**What to work on**
With the pictures excluded, reproduce all of the data exactly.

··· Information supplied ···

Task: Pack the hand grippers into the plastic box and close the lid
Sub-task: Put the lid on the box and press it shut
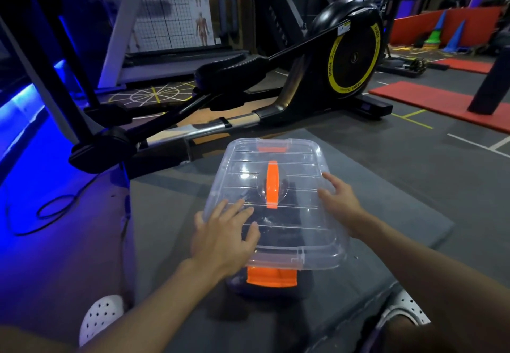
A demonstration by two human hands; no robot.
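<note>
Far left, a black cable [41, 214] loops over the blue-lit floor, and a white perforated clog [100, 316] shows at the bottom edge. Behind, an anatomy chart [176, 7] with muscle figures hangs on the wall; its text is too small to read. Moving in, the left hand [223, 239] lies flat on the clear lid [278, 187], fingers spread and released, pressing the near-left corner without gripping anything. The lid sits on the plastic box [276, 286], which rests on a grey mat [386, 214] on the floor. An orange handle [272, 184] runs down the lid's middle, an orange latch [271, 276] hangs at the near end, another orange latch [271, 148] shows at the far end. Dark shapes show through the lid; whether they are the hand grippers cannot be told. On to the right hand [338, 198]: open too, fingers resting on the lid's right edge. Beyond, a black elliptical trainer [353, 48] carries a yellow ring lettered "MBH". Far right, red mats [430, 98] and blue cones [456, 35].
</note>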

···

**Task response**
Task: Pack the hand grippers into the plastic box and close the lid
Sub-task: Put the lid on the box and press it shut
A demonstration by two human hands; no robot.
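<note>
Far left, a black cable [41, 214] loops over the blue-lit floor, and a white perforated clog [100, 316] shows at the bottom edge. Behind, an anatomy chart [176, 7] with muscle figures hangs on the wall; its text is too small to read. Moving in, the left hand [223, 239] lies flat on the clear lid [278, 187], fingers spread and released, pressing the near-left corner without gripping anything. The lid sits on the plastic box [276, 286], which rests on a grey mat [386, 214] on the floor. An orange handle [272, 184] runs down the lid's middle, an orange latch [271, 276] hangs at the near end, another orange latch [271, 148] shows at the far end. Dark shapes show through the lid; whether they are the hand grippers cannot be told. On to the right hand [338, 198]: open too, fingers resting on the lid's right edge. Beyond, a black elliptical trainer [353, 48] carries a yellow ring lettered "MBH". Far right, red mats [430, 98] and blue cones [456, 35].
</note>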

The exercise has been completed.